= Work task =
Look through the entries below and extract exactly the lines from the one containing "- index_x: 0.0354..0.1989" through the one containing "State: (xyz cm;", ends included.

**** Data for analysis ****

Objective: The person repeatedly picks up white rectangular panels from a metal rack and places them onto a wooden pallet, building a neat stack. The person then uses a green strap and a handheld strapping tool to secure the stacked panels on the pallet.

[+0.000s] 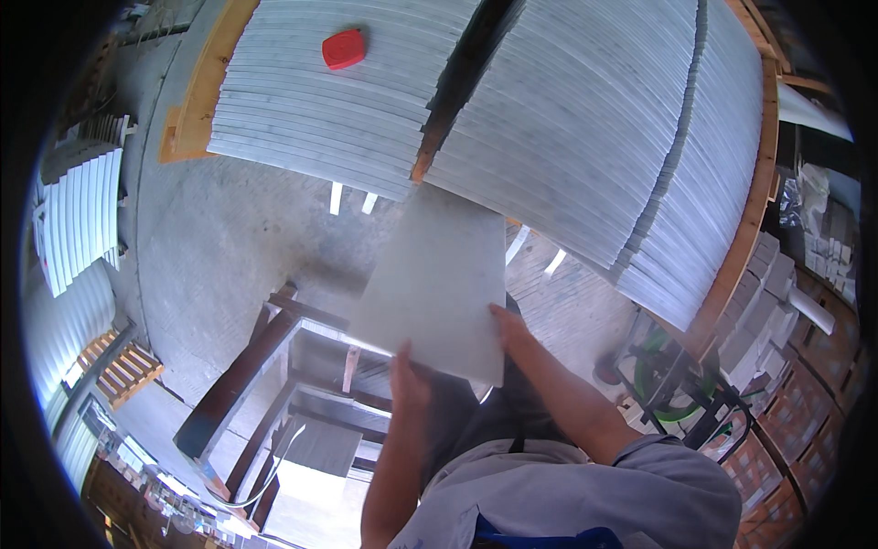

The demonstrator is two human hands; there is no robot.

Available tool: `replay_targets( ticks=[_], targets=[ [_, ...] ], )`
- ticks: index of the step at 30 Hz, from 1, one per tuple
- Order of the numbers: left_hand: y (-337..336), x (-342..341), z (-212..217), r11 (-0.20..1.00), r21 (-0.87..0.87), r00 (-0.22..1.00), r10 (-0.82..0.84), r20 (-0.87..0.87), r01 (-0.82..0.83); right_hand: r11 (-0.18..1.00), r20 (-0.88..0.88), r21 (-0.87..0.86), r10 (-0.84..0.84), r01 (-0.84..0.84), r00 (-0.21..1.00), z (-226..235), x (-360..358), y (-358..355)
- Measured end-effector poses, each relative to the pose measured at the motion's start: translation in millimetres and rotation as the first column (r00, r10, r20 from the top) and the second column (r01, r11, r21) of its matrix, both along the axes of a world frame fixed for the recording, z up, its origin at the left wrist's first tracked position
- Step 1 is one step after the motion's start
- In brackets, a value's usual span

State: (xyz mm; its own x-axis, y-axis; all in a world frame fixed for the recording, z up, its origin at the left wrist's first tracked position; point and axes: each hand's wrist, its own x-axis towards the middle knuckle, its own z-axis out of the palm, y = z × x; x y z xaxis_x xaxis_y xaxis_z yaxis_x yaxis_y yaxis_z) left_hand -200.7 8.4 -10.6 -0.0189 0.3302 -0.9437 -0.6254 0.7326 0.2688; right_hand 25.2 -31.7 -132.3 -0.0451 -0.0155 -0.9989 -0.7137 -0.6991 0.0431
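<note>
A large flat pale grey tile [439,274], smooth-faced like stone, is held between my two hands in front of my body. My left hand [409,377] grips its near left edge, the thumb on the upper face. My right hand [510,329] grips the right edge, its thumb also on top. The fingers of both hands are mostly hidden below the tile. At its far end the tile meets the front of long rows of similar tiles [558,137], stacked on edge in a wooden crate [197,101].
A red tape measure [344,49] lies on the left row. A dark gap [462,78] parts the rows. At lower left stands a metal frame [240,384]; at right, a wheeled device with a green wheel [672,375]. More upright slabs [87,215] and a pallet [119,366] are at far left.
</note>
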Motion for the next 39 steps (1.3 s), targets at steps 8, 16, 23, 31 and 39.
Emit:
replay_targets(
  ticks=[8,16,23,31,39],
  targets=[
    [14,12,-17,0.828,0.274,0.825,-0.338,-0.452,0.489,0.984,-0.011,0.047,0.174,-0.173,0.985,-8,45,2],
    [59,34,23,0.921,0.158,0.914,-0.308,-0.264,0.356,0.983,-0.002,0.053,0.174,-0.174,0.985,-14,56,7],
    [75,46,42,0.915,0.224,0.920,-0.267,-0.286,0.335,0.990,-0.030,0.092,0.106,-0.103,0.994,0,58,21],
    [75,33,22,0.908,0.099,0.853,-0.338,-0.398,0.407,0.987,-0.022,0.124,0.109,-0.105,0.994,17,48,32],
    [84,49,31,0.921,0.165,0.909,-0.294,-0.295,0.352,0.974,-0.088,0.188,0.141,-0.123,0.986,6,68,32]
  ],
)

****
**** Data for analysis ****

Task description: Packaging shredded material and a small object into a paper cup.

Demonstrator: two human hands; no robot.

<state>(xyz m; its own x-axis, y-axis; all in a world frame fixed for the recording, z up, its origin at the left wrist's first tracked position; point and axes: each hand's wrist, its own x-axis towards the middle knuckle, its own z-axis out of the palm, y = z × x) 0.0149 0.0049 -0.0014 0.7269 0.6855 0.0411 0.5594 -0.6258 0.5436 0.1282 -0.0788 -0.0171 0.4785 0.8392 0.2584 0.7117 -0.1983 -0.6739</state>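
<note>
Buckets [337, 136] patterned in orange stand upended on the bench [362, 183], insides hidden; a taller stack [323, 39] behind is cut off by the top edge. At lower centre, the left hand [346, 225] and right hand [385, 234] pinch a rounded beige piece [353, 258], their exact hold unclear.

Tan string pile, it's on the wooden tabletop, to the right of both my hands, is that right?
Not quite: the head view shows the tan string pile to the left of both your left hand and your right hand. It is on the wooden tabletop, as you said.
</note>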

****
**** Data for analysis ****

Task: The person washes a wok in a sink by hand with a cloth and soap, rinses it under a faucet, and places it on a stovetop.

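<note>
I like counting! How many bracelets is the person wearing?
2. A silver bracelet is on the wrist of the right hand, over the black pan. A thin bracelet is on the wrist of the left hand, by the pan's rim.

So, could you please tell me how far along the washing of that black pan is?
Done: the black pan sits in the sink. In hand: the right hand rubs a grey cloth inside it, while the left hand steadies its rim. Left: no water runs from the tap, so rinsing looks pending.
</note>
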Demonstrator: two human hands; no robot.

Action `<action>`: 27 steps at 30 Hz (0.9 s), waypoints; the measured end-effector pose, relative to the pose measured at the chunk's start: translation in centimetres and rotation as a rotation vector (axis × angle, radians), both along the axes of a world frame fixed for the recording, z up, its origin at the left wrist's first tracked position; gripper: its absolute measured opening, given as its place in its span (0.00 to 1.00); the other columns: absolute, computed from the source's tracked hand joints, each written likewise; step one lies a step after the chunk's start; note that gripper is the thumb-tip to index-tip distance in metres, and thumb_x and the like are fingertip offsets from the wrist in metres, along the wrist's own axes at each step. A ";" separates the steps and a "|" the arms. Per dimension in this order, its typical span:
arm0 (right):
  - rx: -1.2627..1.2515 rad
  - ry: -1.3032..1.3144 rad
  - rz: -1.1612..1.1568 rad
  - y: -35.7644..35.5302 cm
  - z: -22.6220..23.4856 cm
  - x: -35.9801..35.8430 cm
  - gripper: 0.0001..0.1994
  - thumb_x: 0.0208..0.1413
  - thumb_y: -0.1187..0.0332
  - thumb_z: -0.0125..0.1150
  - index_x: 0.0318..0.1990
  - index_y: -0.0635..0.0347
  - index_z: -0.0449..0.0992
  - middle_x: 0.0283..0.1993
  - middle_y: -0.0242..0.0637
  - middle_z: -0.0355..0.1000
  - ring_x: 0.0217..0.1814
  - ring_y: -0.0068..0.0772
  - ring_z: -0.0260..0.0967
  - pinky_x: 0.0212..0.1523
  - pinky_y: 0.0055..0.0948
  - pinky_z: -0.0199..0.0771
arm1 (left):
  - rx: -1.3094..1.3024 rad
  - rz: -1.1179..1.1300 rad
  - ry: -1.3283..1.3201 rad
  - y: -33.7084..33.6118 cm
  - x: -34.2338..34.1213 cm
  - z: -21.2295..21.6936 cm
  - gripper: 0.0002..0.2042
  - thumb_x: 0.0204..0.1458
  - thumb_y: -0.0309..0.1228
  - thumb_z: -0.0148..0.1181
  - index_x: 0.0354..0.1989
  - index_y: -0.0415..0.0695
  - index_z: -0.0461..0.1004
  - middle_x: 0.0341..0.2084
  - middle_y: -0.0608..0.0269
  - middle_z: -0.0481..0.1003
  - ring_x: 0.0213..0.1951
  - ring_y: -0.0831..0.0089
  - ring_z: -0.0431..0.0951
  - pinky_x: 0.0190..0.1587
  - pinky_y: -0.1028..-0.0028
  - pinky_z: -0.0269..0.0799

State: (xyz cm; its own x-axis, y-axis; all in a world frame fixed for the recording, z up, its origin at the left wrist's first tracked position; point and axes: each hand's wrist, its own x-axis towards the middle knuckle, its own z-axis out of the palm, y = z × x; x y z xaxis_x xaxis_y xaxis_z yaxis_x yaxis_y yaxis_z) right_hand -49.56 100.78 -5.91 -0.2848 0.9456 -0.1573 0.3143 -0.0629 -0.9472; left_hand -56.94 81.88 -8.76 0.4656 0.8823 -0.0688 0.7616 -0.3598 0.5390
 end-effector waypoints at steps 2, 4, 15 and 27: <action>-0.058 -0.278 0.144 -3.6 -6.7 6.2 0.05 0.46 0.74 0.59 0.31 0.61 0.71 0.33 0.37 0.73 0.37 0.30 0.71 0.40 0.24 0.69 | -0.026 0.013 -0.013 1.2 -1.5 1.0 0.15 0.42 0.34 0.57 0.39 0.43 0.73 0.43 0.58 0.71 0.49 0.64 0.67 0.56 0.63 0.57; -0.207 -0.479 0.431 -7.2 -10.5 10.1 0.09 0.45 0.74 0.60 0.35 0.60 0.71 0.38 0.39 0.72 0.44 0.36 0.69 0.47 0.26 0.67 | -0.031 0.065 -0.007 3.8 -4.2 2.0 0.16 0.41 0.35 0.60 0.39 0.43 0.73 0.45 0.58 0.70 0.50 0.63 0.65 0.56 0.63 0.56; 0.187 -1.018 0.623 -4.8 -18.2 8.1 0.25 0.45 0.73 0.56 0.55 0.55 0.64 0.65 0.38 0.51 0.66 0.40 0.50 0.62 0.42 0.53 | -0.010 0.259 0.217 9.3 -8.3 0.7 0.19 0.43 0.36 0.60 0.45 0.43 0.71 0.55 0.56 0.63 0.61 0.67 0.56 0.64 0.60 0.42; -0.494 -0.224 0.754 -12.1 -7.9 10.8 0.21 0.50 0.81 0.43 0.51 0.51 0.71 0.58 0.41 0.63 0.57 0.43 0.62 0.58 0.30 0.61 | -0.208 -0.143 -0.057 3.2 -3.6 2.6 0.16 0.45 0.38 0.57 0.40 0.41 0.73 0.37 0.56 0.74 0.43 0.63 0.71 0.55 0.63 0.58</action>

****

= Written answer =
  - index_x: 0.0354..0.1989
  - index_y: -0.0415..0.0695
  - index_z: -0.0461..0.1004
  - middle_x: 0.0341..0.2084
  - middle_y: -0.0608..0.0269
  - middle_z: -0.0481..0.1003
  - ring_x: 0.0213..0.1951
  - ring_y: -0.0831..0.0089
  - ring_z: -0.0431..0.0951
  - pinky_x: 0.0190..0.1587
  - pinky_y: -0.1028..-0.0028
  - pinky_z: -0.0269..0.0799

State: (xyz cm; its own x-axis, y-axis; all in a world frame fixed for the recording, z up, its origin at the left wrist's first tracked position; point and axes: each hand's wrist, its own x-axis towards the middle knuckle, its own z-axis out of the palm, y = z × x; x y z xaxis_x xaxis_y xaxis_z yaxis_x yaxis_y yaxis_z) right_hand -49.56 100.78 -5.91 -0.2848 0.9456 -0.1573 0.3143 -0.0629 -0.9472; left_hand -56.94 81.88 -8.76 0.4656 0.8823 -0.0688 0.7616 -0.3598 0.5390

This answer is complete.